Plus, during the much-ballyhooed trial, it came out that while SBF not only wasn’t holding bitcoin for his exchange users who’d thought they bought it, he was actively using users’ deposits (fiat and bitcoin) to short bitcoin, thereby suppressing its price–during certain prolonged periods, to the tune of more than the total newly minted supply making its way onto the market!–to prop up the prices of his own pet crypto projects. Truly incredible stuff.
His conviction breathed a sigh of relief in an industry already weighed down by almost 2 years of existential attacks from all sides. Good riddance to “ethical altruism”, so long SBF.
2) Bank of Canada’s Research into A Digital Dollar
Considering the Government of Canada was shutting down protesters’ bank accounts in 2021–something that to this day–when told with a straight face–most of our G8 counterparts sort of just stare blankly in disbelief when they hear it; ostensibly the next greatest ‘financial repression’ type of fear harboured by Canadians was money that could force us to do what it wanted us to do… Or wouldn’t allow us to do what we wanted to.

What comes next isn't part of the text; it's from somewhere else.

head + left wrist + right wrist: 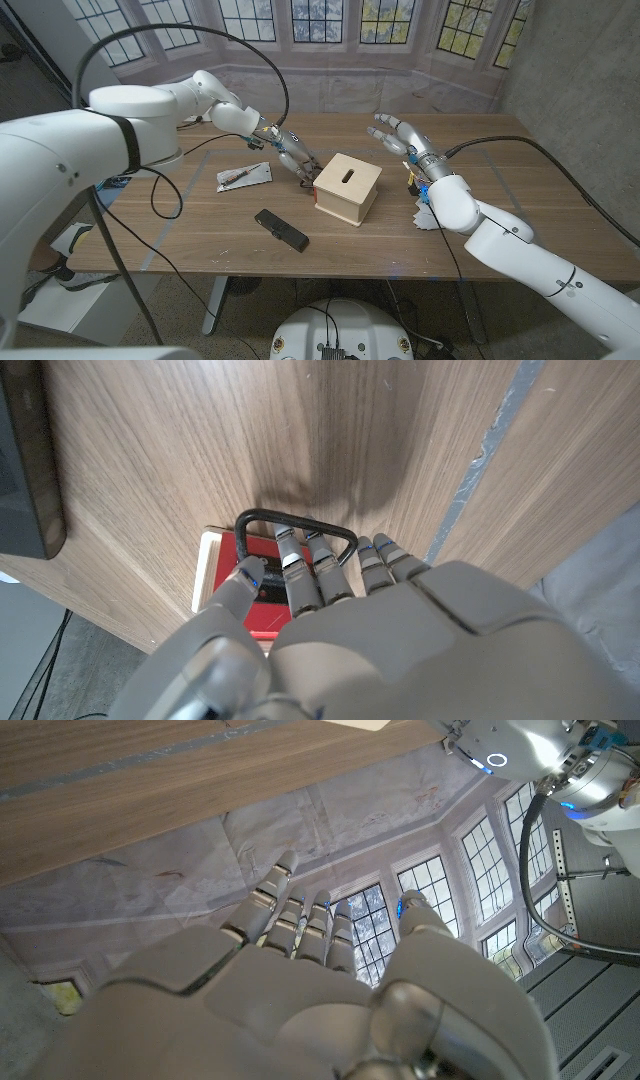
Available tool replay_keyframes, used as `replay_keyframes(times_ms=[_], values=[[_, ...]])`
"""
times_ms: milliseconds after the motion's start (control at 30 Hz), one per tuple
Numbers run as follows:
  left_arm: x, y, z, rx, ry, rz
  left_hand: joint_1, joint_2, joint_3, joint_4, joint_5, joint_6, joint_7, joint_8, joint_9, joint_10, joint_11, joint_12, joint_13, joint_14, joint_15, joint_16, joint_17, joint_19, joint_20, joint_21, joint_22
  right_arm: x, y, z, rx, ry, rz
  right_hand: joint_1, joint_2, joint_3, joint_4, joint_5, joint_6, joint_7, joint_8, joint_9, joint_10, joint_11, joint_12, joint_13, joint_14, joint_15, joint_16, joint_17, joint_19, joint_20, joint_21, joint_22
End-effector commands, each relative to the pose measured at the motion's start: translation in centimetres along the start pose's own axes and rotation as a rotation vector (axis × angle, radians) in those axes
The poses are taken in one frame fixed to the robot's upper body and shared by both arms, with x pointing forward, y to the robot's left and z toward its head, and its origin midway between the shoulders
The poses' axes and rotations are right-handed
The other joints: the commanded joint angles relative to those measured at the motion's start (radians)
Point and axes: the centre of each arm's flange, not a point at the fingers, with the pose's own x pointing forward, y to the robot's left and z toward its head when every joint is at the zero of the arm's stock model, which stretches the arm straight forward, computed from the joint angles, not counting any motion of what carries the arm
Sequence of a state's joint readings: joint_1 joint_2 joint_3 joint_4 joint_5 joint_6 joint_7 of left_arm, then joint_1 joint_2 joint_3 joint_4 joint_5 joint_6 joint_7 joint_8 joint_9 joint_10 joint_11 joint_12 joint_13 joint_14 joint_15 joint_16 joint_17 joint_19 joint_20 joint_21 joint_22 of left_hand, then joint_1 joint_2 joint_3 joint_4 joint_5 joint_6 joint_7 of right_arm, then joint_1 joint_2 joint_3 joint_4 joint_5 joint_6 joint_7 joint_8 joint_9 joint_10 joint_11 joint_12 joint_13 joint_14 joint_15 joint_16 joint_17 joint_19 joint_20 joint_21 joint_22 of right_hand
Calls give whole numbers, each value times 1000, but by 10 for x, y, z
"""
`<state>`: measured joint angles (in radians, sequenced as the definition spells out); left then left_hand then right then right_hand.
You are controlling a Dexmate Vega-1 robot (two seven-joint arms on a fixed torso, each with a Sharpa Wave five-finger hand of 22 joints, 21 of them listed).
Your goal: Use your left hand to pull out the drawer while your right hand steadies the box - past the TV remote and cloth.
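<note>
Hooking into the black loop handle (296,525), the left hand (291,152) is sitting right at the box's (348,186) left face, and that is the whole story of the coming pull. In the left wrist view its fingers (300,575) are threading through the handle, curled around the bar, with the red drawer front (262,592) showing just behind them; the drawer is looking barely out, if at all. So the left hand is gripping the handle, closed on it.

The wooden box is standing near the middle of the table (180,240), slot on top, turned slightly so the handle side is facing the robot's left. The pull, I judge, is going to run leftward along the table, away from the box and toward the clear stretch between the white cloth (245,175) and the black TV remote (281,229). The cloth is lying just beside the left hand on the far side, the remote nearer the table's front edge.

Now the right hand (403,137) is hovering above and beyond the box's right side, fingers spread, holding nothing and touching nothing. It is the nearer hand to the box's free side, but it is not yet bracing it. Without that, I reckon the box is liable to slide along with the drawer.
</note>
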<state>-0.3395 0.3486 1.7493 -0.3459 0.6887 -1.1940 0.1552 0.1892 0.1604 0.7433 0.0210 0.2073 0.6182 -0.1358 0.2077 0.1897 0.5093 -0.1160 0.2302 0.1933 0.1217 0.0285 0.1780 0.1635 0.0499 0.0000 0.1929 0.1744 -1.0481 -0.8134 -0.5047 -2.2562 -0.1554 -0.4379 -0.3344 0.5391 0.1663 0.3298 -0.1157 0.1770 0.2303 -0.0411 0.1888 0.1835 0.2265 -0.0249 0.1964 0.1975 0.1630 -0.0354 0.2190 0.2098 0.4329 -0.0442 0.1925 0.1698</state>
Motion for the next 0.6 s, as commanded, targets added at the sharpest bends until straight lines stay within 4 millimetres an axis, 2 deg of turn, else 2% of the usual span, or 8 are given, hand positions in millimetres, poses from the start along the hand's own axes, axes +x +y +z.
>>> replay_keyframes(times_ms=[33,600], values=[[-6,-4,3,-4,-22,-7,-9,3,1,8,-3,5,2,-4,3,8,-3,-4,1,5,-1,3,-1,-2,-3,5,2,-6,9,11,-95,3,43,-7,-2,-6,-2,3,-1,-6,4,4,-1,-9,1,3,-5,-36,3,0,-10,-1,-1,2],[-18,-13,14,-29,-88,0,-14,2,1,10,-4,6,4,-7,4,14,1,-5,2,7,0,3,-1,-1,-2,6,2,-12,14,12,-134,-14,62,-10,-3,-9,-3,3,-1,-3,4,4,0,-6,2,3,-4,-33,2,-1,-10,5,-1,1]])
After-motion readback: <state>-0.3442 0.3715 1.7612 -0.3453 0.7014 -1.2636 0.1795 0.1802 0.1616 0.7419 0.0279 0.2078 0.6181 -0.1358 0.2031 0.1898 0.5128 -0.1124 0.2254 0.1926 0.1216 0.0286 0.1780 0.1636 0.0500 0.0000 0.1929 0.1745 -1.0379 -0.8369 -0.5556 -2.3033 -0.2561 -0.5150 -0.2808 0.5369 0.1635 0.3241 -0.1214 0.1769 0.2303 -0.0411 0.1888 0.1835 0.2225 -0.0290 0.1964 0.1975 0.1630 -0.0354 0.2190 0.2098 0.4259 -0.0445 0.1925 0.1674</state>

This after all is the prerogative of any programable money, especially one issued by a state; the CBDC (Central Bank Digital Currency).
Fortunately for us, Canadians are far more financially savvy than certain prime ministers give them credit for… In a survey of over 89K canuck respondents–three quarters of which were far more than High School educated–9 out of 10 respondents said they didn’t trust the Bank of Canada to issue or manage such a currency, 85% said they wouldn’t use it, and before you ask, it seems most respondents were already very well aware of what a CBDC does and how its power can be abused... Canadians to the Bank of Canada: “We see you–back off”.
1) Bitcoin Soars While Banks Collapse
If it weren’t for the world’s largest asset manager taking to Fox Business to extoll the virtues of Bitcoin–a technology he labelled a tool for criminals and money launderers just a few short years prior–this would have been my top story of the year.
In the past, anytime there was a global market scare, or rush to liquidity, the first asset to get sold downriver was the Bitcoin. But in late winter 2023, when a ton of shady goings on put the control of no less than 4 banks in the hands of Uncle Sam, and these bank stocks were selling off as their holders ran for the exits… What was Mr. Bitcoin doing?
He was flying off the shelves. It was hard enough to deny the effectiveness of the narrative when Bitcoin was rallying as Fed Chair and Treasury Secretary and Commander in Chief of the US Army stood before us on television telling us that every was going to be alright… But when CNBC was commenting on it as well? Emotional damage.?
We truly turned a lot of corners as an industry, and as an asset class, in 2023. Bitcoin starting off the year strong, and continuing to rally in the face of global financial chaos? It cemented this turning of corners and took the cake. (A beautiful cement turning-of-corners cake with/ 21M candles on top.)
0) Larry Fink, Moon Boy
Need. We. Say. More. Larry Fink is the founder and CEO of the world’s largest asset manager Blackrock. It is estimated that due to their control of massive American stock index funds (iShares ring a bell?), Blackrock’s influence in the corporate board rooms of America is unparalleled. They made waves when they applied for a Spot Bitcoin ETF (well, sort of ETF) this year, and if their track record is any indicator, they have a pretty good chance of getting approved.?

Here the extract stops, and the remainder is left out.